LONDON — Guards, CCTV, locked gates, 24-hour surveillance: These are only some of the security measures that Jewish schools, community centers and synagogues in the United Kingdom and Europe have in place. The protections are especially striking compared to what can seem like relatively little or no security at Jewish communal buildings in the United States.
However, since the Paris attacks on Charlie Hebdo and the Hyper Cacher supermarket, Jewish organizations and communal buildings in London are now reviewing their safety protocols and putting even tighter arrangements into place.
The U.K. has the second largest population of Jews in Europe, after France, with the total population reaching just under 300,000, around the size of the Baltimore and Washington, D.C., Jewish populations combined. More than 200,000 Jews live in the greater London area, mostly in the Northwest section of the city, home to scores of schools, synagogues and community organizations.
But the U.K. isn’t the only country in Europe to take stock in the wake of recent events. In continental Europe, where security at Jewish buildings can include bulletproof doors and concrete barriers, scores of community leaders gathered in the Belgian capital of Brussels just three days after the Paris attacks to simulate and train for the next crisis. The program was organized by the European Jewish Congress’ Security and Crisis Centre.
“Although the threat level hasn’t changed, when something happens like the events in Paris it unnerves people and causes an increase in concern and anxiety,” said Dave Rich, spokesman for the Community Service Trust, the organization that provides physical security, training and advice for British Jewry. “In terms of communal anxiety, there is still a hangover from the summer when we had a big rise in anti-Semitic incidents during the Gaza conflict. The police and CST have put on extra security to reassure people that they can go about their normal lives and know that they are protected.”
In a measure of the community’s anxiety, Rich said that the organization has never had such a high volume of calls, and it added extra staff to deal with the many enquiries coming in. It also saw around 40 people coming forward to volunteer their time patrolling Jewish areas. This comes after a year when anti-Semitic incidents in the U.K. were at a record high: In excess of 1,000 events were recorded, according to the CST, although the vast majority were not severe.
Last Friday, police said they have a “heightened concern about the risk to the Jewish community in the UK,” according to a statement issued by Mark Rowley, assistant commissioner at the National Policing Lead for Counter Terrorism.
On Sunday, Home Secretary Theresa May said that Britain must do more to tackle anti-Semitism.
“I never thought I would see the day when members of the Jewish community in the United Kingdom would say they were fearful of remaining here in the United Kingdom,” she said at an event commemorating the Jews killed in the Paris attacks. “And that means we must all redouble our efforts to wipe out anti-Semitism here in the United Kingdom.”
Despite official reassurances, there is still a widespread feeling of greater insecurity in the Jewish community given the attacks in Paris.
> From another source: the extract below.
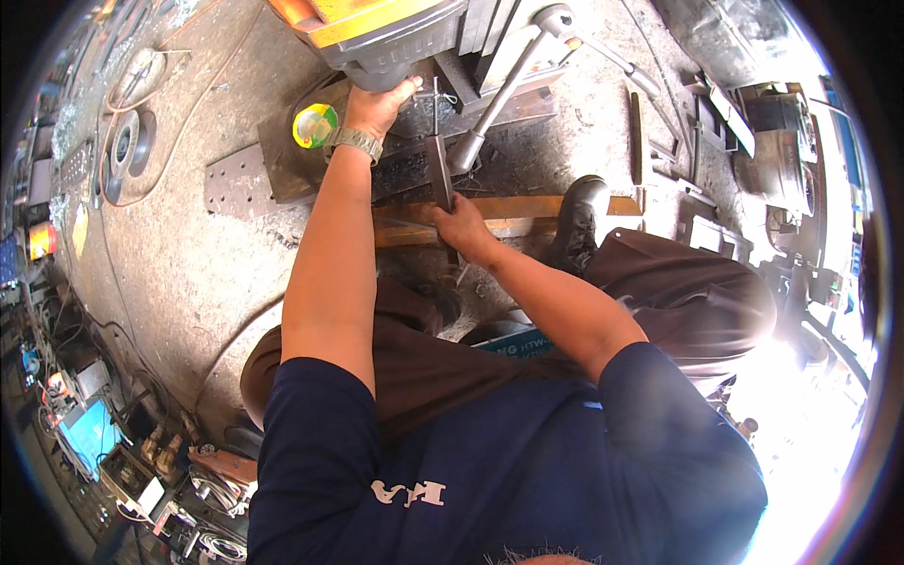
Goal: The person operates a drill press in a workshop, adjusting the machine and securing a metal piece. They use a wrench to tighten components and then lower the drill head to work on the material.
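A yellow-and-black drilling machine (391, 38) stands at the top middle. My left hand (375, 108), with a watch on its wrist, is wrapped around the lower end of its head; most of the fingers are hidden beneath the housing. Closer to me, my right hand (463, 229) is closed around a dark flat metal bar (438, 168), which points away from me. A thin T-shaped rod (435, 111) shows at the bar's far end; whether they join I cannot tell. To the bar's right slants a lever handle (508, 89) of the machine.
An open yellow-green can (314, 125) sits left of my left wrist. A perforated steel plate (240, 184) and an orange-brown beam (527, 207) lie on the floor near my shoe (579, 221). Cables, a grey disc (127, 141) and tools lie left; metal bars (637, 137) lie right.
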Demonstrator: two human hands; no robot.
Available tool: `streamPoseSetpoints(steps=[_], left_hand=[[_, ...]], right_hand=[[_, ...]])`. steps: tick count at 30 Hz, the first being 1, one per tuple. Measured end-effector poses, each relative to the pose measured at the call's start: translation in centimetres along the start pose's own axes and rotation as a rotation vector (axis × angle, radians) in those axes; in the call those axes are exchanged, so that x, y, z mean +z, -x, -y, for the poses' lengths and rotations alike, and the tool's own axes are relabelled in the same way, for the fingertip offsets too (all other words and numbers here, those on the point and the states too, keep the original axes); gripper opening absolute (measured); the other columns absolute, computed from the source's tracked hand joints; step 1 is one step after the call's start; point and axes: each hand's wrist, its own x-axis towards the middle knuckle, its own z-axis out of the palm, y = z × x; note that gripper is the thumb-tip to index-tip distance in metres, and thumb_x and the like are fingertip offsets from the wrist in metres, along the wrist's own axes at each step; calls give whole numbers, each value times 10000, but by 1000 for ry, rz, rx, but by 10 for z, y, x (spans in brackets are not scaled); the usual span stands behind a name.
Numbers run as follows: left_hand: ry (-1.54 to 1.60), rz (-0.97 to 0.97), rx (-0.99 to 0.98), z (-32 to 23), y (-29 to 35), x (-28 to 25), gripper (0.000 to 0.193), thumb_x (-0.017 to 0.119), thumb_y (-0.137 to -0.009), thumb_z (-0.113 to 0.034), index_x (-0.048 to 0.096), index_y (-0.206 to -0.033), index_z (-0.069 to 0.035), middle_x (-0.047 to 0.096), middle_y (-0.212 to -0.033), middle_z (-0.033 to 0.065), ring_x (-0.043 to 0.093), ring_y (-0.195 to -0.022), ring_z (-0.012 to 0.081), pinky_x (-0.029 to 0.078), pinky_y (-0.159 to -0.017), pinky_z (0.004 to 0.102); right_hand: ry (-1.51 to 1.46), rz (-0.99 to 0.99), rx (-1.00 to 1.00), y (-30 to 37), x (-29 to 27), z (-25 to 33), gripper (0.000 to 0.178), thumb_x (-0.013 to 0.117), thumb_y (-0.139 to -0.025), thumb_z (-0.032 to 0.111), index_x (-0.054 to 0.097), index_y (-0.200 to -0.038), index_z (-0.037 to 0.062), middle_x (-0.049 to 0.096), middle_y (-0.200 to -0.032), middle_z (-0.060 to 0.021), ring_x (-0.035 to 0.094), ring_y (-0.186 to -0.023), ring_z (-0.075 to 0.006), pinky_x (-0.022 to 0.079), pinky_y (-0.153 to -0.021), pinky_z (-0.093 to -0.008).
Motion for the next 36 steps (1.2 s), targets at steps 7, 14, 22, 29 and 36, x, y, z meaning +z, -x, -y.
streamPoseSetpoints(steps=[7,14,22,29,36], left_hand=[[13,56,-34,-3,-1,-3,208,830,-848,-74,717,-1015,-26,714,-984,33,677,-885,152,550,-818,313],[-27,36,-26,-2,0,-2,219,829,-844,-88,718,-1022,-23,722,-991,43,686,-902,159,549,-835,314],[-41,1,1,-4,1,4,200,807,-844,-68,720,-1016,-14,716,-984,37,674,-887,151,547,-829,317],[-14,-2,41,10,-3,-4,290,849,-809,-183,764,-1026,-12,764,-984,40,679,-871,131,538,-833,315],[10,3,-21,3,1,0,239,829,-817,-133,755,-1011,-14,751,-969,38,679,-876,139,539,-827,317]], right_hand=[[94,-129,-70,-19,2,40,507,742,-932,405,667,-1123,-58,734,-1001,-259,722,-969,-369,537,-837,-449],[290,-142,-107,-3,-9,68,530,618,-1003,463,668,-1017,-64,680,-927,-343,683,-985,-489,518,-840,-516],[-119,-164,-201,1,-4,53,456,585,-1046,432,661,-959,-9,678,-800,-171,654,-695,-315,497,-643,-429],[-693,53,81,15,6,83,290,598,-1052,366,559,-990,85,578,-708,-43,538,-515,-182,435,-466,-333],[-636,7,89,17,9,87,306,587,-1052,376,561,-964,85,555,-685,-40,520,-503,-179,411,-448,-338]])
“We are a lot more alert now,” said Shana Leitner, 30, who lives in the London neighborhood of Golders Green. “When we leave the house, we don’t just walk out. We first look around. At the supermarket, no one is standing around and chatting. It’s usually social there, but now people are doing their shopping and leaving. And it’s the same at my children’s school.”
Police are quick to dismiss any parallels between the threats to the Jews of London and Paris. At a community meeting last week for the Northwest London Jewish community, the local borough police commander emphasized the strength of the U.K. counter-terror intelligence system and detailed the difficulty terrorists would have acquiring automatic weapons in the country, where firearms legislation is notoriously strict. Even so, the police and the CST have increased foot patrols in Jewish areas, especially during busy shopping times, like Thursday nights, Friday mornings and Saturday.
The owners of Jewish shops in London, such as bakeries, supermarkets and butchers, are also taking no chances. The Kosher Deli, a chain of five butcher stores in northwest London, has altered its security plan to include 24-hour CCTV surveillance.
Kosher Kingdom, one of the largest kosher supermarkets in the U.K., sent out an email to customers reassuring them of the steps it is taking to enhance customer safety, including staff training, a new high-level CCTV network, and walky-talkies for its workers.
“As soon as it happened we had to make sure that all the right systems were in place,” said Chuny Rokach, the owner of Kosher Kingdom. “We are of course in contact with the CST and police for their advice. We thought we had to take steps to reassure our customers and staff. Footfall hasn’t been affected but people are talking about it and are definitely concerned.”
Many of the Jewish schools have also further reviewed their security procedures, with some holding briefings for parents on revised security procedures. In addition to high gates and permanent security guards, many also have daily parental security duty to stand guard during pick-up and drop-off times.
“We are definitely more alert and the police are also more visible,” said the spokesman for one Jewish school in London, who asked not to be named on security concerns. “Security at most of the Jewish schools was already at a high level after the events last summer. One main issue is that there isn’t much more than what we are already doing that can be done. We have to be on point 100 percent of the time, but they only need to get lucky once.”
A native of Baltimore, Rachel Elbaum is a freelance writer in London.